» **GIVEN MATERIAL**
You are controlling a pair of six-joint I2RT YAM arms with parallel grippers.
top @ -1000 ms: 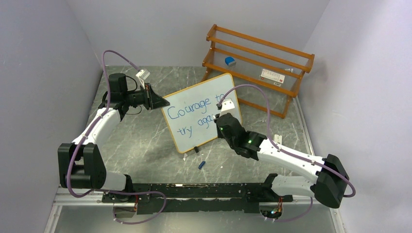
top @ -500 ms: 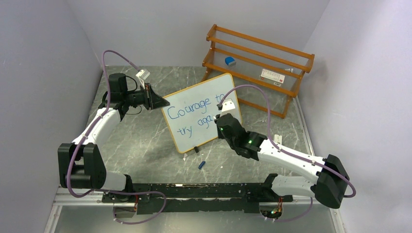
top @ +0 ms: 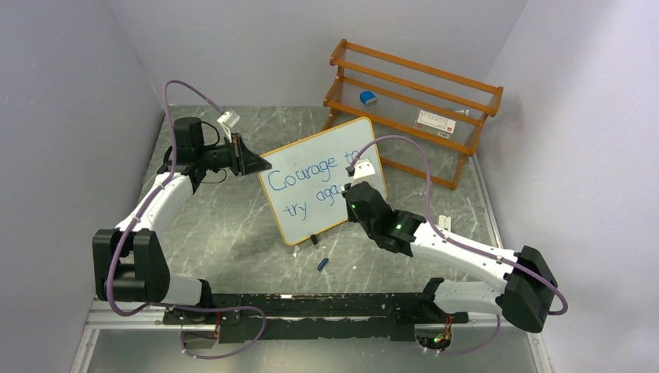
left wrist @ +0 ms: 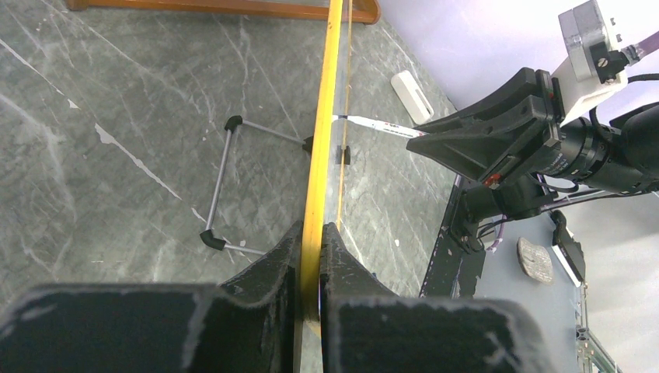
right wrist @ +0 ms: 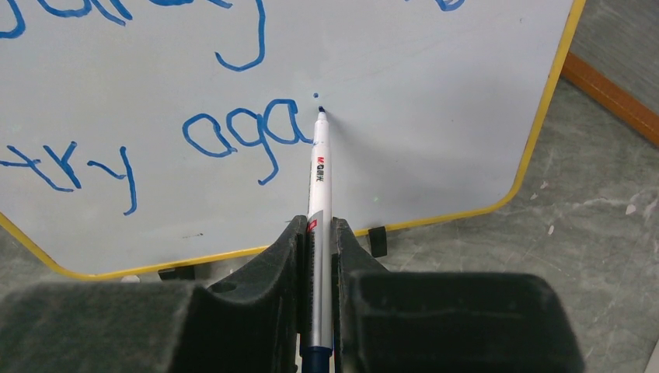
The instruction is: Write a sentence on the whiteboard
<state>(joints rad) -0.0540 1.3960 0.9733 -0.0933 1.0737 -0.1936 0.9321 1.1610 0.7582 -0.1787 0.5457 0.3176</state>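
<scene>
The whiteboard (top: 311, 223) is a flat, glossy white panel with rounded corners and a thin orange-yellow frame. It stands tilted at the centre of the grey marbled table (top: 233, 225) on black clip feet and a wire stand.

The left gripper (left wrist: 311, 233) is clenched on the frame's left edge. The right gripper (right wrist: 317, 231) grasps a slim white marker (right wrist: 319, 175). Its blue tip is at the board just right of "aga" in the sentence (right wrist: 241, 134), under a small dot.

A slatted orange wooden rack (top: 412, 85) stands far right.

Board and both arms match the earlier top views.
</scene>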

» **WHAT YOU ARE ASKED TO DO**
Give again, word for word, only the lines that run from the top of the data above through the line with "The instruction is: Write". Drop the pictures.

» **SOLUTION FOR THIS PROBLEM**
You are controlling a pair of six-joint I2RT YAM arms with parallel grippers.
top @ -1000 ms: 
top @ -500 ms: 
top @ +0 ms: 
left wrist @ +0 ms: 
right wrist @ +0 ms: 
The instruction is: Write a sentence on the whiteboard

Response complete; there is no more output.